Delegado caridoso ou matador?
Por Edson Terto da Silva | 09/01/2012 | CrônicasParticularmente, acho que a história narrada a seguir é folclore, por isso nem arrisco dizer a região onde ela poderia ter ocorrido, mas o caso era amplamente difundido entre os policiais, nos idos anos 90,quando eu era repórter do Correio Popular de Campinas. Por isso, não custa contá-lo para todo mundo não é?
A situação envolveria um delegado recém incorporado na Polícia Civil e, portanto, sedento em trabalhar para ganhar mais experiência. Isto em Polícia quer dizer, o cara vai para missões mais barras pesadas, tal como encarar algum Setor "Especializado" em Homicídios, onde geralmente se reúne muito trabalho e poucos meios, sejam humanos ou materiais... Acreditamos que a situação esteja menos ruim neste século XXI...
Crime na periferia não é novidade em cidades de grande ou médio portes e o chamado para um local de crime é rotineiro. Mas quando se trata de policial "sangue-novo", nem cada caso é um caso,todos são importantes,seja o que tenha como vítima o "Ninguém de Fulano de Tal" ou o "Alguém Bem Sobrenomeado".
Só com o tempo ele verá que as diferenças vêm mesmo é nas cobranças, sejam elas feitas pela imprensa, por seus superiores, por familiares das vítimas ou pela própria Justiça, que dizem ser cega, mas enxerga e muito bem quando está diante de um caso de muita repercussão.
Mas acreditamos que o caso a seguir tenha passado despercebido e deve ter acabado mesmo engavetado até o esquecimento. Entre barracos da favela espremem-se dezenas de curiosos, todos querendo saber quem é o rapaz que está caído perto de um córrego e ainda traz uma faca enfiada nas costas.
Alguns policiais militares se encarregam de manter as pessoas afastadas, até que cheguem os peritos e a equipe de Homicídios. Na "Lei Muda da Favela", ninguém viu ou sabe nada e sequer a identificação da vítima é obtida no local. Alguns comentários são: "Ah, se fosse gente daqui, eu conhecia...", "Que chore a mãe dele..."; entre outros, que nada serviriam de consolo para a triste constatação, mais um jovem, talvez adolescente, fará parte da estatística de uma das maiores epidemias dos grandes centros, ou seja a violência urbana.

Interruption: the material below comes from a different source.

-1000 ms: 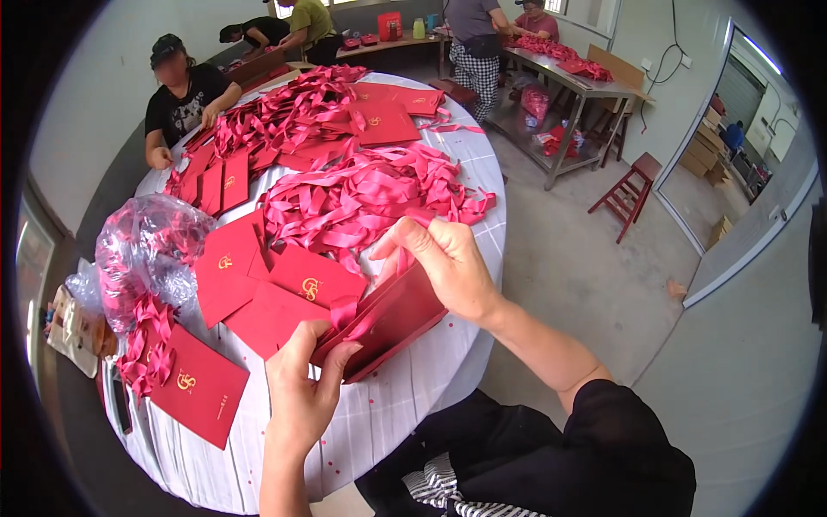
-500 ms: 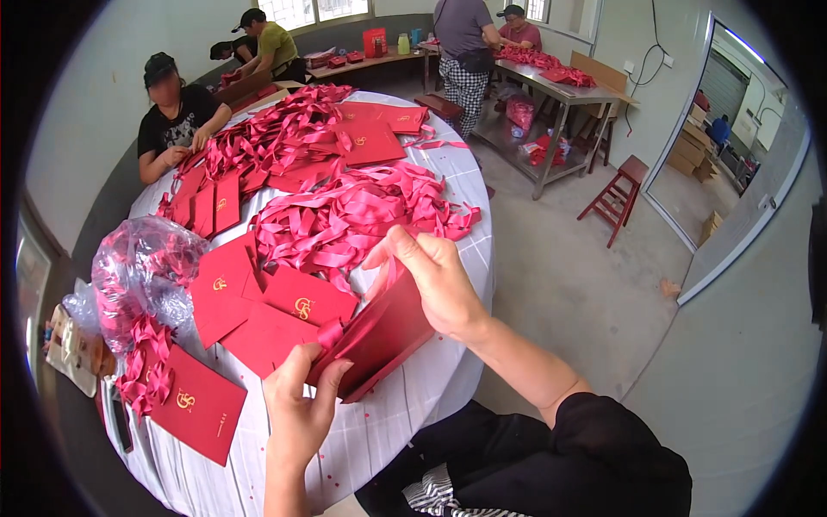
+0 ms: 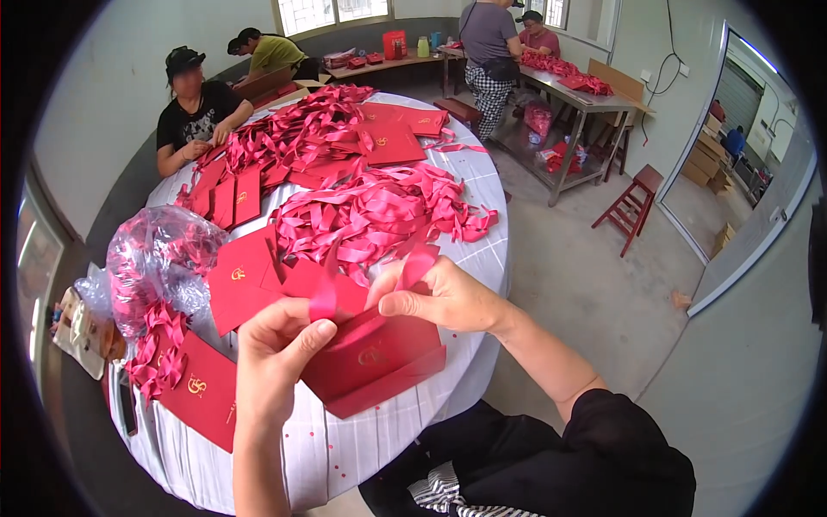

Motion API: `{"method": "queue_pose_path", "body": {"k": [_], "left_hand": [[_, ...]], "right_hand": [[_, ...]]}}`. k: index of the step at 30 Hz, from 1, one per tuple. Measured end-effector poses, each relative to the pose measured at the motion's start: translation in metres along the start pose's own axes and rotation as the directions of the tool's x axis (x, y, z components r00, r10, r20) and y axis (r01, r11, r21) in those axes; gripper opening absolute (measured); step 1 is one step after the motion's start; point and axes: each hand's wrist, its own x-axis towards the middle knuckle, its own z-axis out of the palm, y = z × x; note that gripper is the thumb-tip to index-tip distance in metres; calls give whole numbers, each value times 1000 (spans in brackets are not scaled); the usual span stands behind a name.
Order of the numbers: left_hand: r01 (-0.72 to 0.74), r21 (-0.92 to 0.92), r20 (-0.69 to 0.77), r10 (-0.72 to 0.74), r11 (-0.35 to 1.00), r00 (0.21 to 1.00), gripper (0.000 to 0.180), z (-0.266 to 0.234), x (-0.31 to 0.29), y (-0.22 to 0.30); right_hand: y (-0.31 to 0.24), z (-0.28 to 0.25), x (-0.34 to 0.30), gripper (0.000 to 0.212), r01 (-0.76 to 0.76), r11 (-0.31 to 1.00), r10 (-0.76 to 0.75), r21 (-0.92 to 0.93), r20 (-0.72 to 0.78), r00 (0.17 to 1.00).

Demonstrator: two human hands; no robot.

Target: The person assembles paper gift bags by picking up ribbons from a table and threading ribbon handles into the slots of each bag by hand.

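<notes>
Above the near edge of the round table (image 3: 405, 431), the left hand (image 3: 274, 353) and right hand (image 3: 441, 297) are now pinching a pink ribbon (image 3: 326, 289) each, where before they were gripping the red folder (image 3: 375, 362) edge-on; it is now lying flatter. The ribbon heap (image 3: 379, 215) is lying beyond; open floor is lying right.

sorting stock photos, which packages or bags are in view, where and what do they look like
Red folded paper bag: held in both hands, flat, gold emblem.
Flat red bags: on the round table, gold emblems.
Clear plastic bag: table's left edge, bulging with pink ribbon.
Red bag: near table edge, flat.
</notes>
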Motion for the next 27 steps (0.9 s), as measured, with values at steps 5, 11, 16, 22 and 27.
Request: {"method": "queue_pose_path", "body": {"k": [5,11,16,22,27], "left_hand": [[-80,149,-54,89,986,995,5,5,-3,-1],[40,137,-114,-24,990,993,21,3,-9,-17],[-7,176,-95,24,984,995,56,-1,-10,-28],[41,196,-122,-17,980,992,80,-9,-8,-45],[67,42,-186,-58,997,981,74,-18,-10,-49]], "right_hand": [[-5,-3,4,19,28,1000,-28,2,29,999],[3,-8,13,35,26,985,-17,171,-57,998],[15,-6,26,52,-65,990,63,128,16,998],[44,-5,37,61,-275,957,267,89,84,960],[46,-2,24,62,-435,890,387,138,279,879]]}}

Neste meio tempo, encosta um camburão preto e branco e dele descem dois investigadores e o delegado, quase um menino, mas reconhecido como sendo a autoridade pelo terno bem cortado. Os peritos ainda não chegaram, certamente estariam ocupados em ocorrências que teimam em aparecer todas ao mesmo tempo.
O delegado é recebido com continências pelos policiais militares. Eles conversam alguma coisa e em seguida o delegado olha para o corpo. Ele toma um susto ao ver a faca cravada na vítima e a retira rapidamente. Neste momento o delegado é alertado por um antigo investigador, que diz: "Dr., a perícia ainda não chegou..." Disfarçadamente, o delegado volta cravar a faca no ferimento e em seguida tenta, em vão, conseguir informações sobre o que aconteceu ou quem é a vítima com os populares.

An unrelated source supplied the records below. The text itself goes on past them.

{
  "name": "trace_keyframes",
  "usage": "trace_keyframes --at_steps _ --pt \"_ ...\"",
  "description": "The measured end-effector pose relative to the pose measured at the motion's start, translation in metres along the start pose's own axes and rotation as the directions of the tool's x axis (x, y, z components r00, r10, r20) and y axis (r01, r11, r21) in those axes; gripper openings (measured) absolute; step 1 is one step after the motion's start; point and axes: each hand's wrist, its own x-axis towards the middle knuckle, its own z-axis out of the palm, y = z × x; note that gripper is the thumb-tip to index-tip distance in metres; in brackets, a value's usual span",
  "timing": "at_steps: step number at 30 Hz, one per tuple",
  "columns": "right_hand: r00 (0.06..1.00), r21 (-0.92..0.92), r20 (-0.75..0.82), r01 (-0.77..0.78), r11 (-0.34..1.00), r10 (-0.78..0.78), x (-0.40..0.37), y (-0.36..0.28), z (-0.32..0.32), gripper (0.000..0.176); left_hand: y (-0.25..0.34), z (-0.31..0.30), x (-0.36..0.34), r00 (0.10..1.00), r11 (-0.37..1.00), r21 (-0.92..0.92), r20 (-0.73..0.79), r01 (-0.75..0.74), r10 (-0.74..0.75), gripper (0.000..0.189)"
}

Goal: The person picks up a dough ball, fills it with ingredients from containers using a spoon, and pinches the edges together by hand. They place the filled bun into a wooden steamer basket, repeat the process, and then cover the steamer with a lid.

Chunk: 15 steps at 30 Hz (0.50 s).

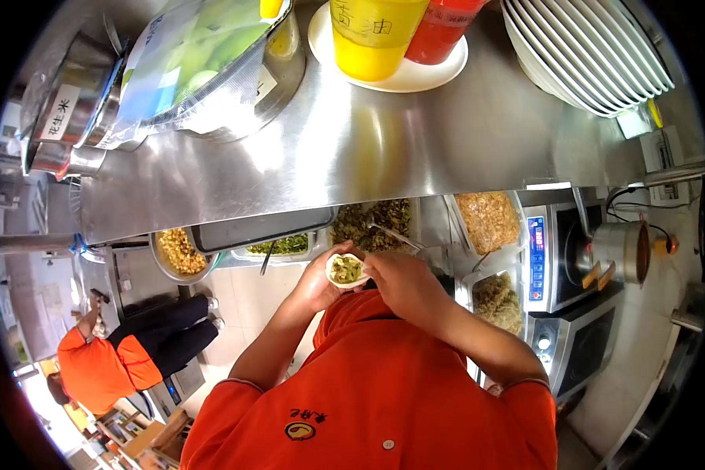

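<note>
In front of my chest, my left hand (321, 277) cradles an open bun (346, 269), a round of white dough around chopped green filling. My right hand (399, 276) has its fingers pinched on the dough's right edge. Just beyond my hands sits a container of dark chopped greens (372, 223) with a metal spoon (392, 233) lying in it. A tub of brighter chopped greens (286, 245) is to the left, partly under a dark tray (262, 228).
A steel shelf (352, 149) spans the front, bearing stacked white plates (587, 51), yellow (376, 39) and red containers. A bowl of yellow filling (180, 252) is left; induction cookers (568, 251) and a pot (623, 251) stand right. Another person (113, 364) works at far left.
</note>
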Motion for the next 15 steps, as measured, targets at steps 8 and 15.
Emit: trace_keyframes --at_steps 8,15 --pt "0.999 0.017 0.020 -0.036 0.999 0.036 0.005 -0.007 -0.005 0.013 0.002 0.010 -0.001 0.993 0.995 0.085 -0.094 -0.060 0.068 0.037" --pt "0.999 0.081 -0.011 -0.045 0.996 0.047 0.011 0.001 0.001 0.012 0.003 0.026 -0.011 0.982 0.982 0.039 -0.028 -0.187 0.188 0.035"
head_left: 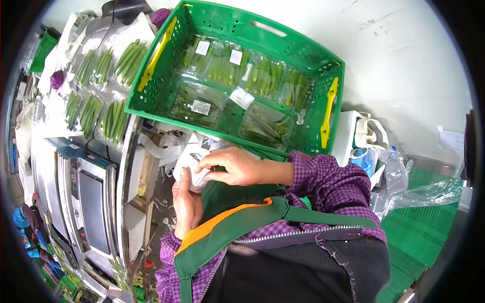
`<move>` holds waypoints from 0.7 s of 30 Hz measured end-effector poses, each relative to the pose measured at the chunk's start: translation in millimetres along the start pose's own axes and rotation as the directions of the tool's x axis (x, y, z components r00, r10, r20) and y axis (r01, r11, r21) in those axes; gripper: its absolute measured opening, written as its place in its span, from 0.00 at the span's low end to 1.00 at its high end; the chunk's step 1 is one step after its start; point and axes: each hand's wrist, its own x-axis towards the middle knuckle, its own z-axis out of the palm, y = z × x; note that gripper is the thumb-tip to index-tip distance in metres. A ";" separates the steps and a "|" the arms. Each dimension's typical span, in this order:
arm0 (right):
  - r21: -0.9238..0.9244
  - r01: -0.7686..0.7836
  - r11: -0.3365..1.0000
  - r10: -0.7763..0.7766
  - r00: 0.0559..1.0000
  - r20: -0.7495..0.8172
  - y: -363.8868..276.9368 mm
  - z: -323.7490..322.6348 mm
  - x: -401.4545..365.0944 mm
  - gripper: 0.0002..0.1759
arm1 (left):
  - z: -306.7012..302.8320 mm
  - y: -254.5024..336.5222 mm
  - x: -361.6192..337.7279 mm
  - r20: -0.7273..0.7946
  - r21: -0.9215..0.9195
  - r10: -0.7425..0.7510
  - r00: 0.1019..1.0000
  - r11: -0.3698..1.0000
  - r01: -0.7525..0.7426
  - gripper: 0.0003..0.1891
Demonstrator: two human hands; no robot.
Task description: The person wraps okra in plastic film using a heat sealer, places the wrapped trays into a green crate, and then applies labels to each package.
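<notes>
A white roll of labels [188, 162], with small dark print on its side, is held in front of my body, just below the near edge of a green crate [227, 132]. My left hand [187, 204] grips it from below, thumb up along its side. From the right, my right hand [235, 166] reaches over with thumb and fingers bent, pinching at the printed edge of the roll. Inside the crate lie clear packs of green pods [225, 68], some with white labels. One white label [241, 98] lies across the middle packs.
On the metal table to the left, more packs of green pods [132, 63] sit beside a scale [93, 212]. Loose white strip [159, 147] hangs under the crate. Clear plastic wrap [424, 196] drapes over green crates [419, 222] at right. A white wall [399, 55] stands behind.
</notes>
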 end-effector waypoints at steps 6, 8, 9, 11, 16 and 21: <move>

Assim, o tempo vai passando até a chegada dos peritos do Instituto Médico Legal(IML). Fotografa daqui e dali, perito faz anotações, o corpo é revistado em busca de documentos ou mesmo de armas e drogas, a faca é retirada e apreendida e pronto! Está feito o trabalho burocrático de atendimento em mais um caso de assassinato de autoria desconhecida.
Quase um mês depois, um laudo do IML é encaminhado para o Setor de Homicídios e deixado na mesa do delegado. No envelope está escrito: "Urgente/sigiloso". O delegado começa ler o documento e verifica que é o laudo da morte do rapaz esfaqueado na favela. Entre outras considerações técnicas, uma se destaca: o perito relata "... a vítima foi atingida com 'dois' golpes de objeto perfuro-cortante e constatamos que a faca apreendida no local é a arma do crime, sendo que a vítima morreu ao ser atingida pelo 'segundo' golpe, que lhe atingiu o pulmão..."
O delegado sua frio e até pensa em pedir transferência ou transferir os tiras que estavam na missão, mas desiste e empilha o caso junto com centenas de outros sob investigação. Ele voltaria suar frio com o caso ao receber, dois meses depois, a ligação anônima de um suposto informante, dizendo: "Chefia, não sou cagueta, mas corre aqui na favela que foi um delegado de polícia que esfaqueou o vagabundo encontrado aqui no córrego..."
Dizem que ainda hoje o tal delegado treme ao ouvir falar em Corregedoria e ele ainda sua gelado quando sua equipe é chamada para um provável local de assassinato.